Congolese Roman Catholic bishop (born 1931)

Louis Mbwôl-Mpasi, O.M.I. (born 11 February 1931) is a Congolese Roman Catholic prelate who served as bishop of the Roman Catholic Diocese of Idiofa from 1997 to 2006. He previously served as bishop of the Isangi from 1988 to 1997 and as auxiliary bishop of the same diocese from 1984 to 1988.

==Early life and priesthood==
Louis Mbwôl-Mpasi was born on 11 February 1931 in Ipamu, Kwilu Province, in what was then the Belgian Congo. He joined the Missionary Oblates of Mary Immaculate, a Roman Catholic religious order, and was ordained a priest on 26 January 1962.

During his early priestly ministry he served as a parish vicar in several missions including Mapangu, Mikope, and Kimputu, and also taught at Mapangu. Between 1967 and 1969 he pursued further studies in Rome and Paris. After returning to Zaire (now the Democratic Republic of the Congo), he served as vicar and parish priest in Longwama and Ipamu from 1969 to 1977, and later became novice master of the Oblates in Ifwanzondo from 1977 to 1984.

==Episcopal ministry==
On 4 June 1984, Pope John Paul II appointed Mbwôl-Mpasi auxiliary bishop of Isangi and titular bishop of Carcabia. He was consecrated a bishop on 25 November 1984 by Archbishop Augustin Fataki Alueke of Kisangani, with bishops Lodewijk Antoon Jansen and Eugène Biletsi Onim as co-consecrators.

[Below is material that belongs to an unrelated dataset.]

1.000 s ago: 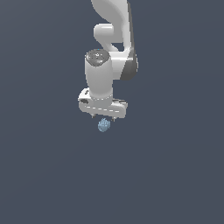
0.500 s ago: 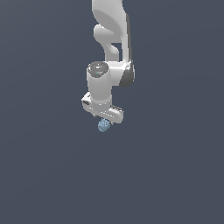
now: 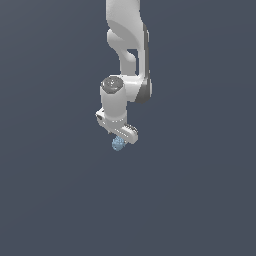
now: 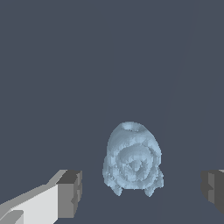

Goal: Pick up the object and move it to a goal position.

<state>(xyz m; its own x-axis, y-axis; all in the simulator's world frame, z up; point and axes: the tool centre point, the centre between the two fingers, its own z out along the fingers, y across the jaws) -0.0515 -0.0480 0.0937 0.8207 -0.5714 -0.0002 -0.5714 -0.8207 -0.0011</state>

He was appointed bishop of Isangi on 1 September 1988, succeeding Lodewijk Antoon Jansen. During his tenure there were internal tensions in the diocese reported in the 1990s.

He was appointed bishop of Idiofa on 20 May 1997.

On 31 May 2006, Pope Benedict XVI accepted his resignation from the pastoral governance of the Diocese of Idiofa upon reaching the canonical retirement age.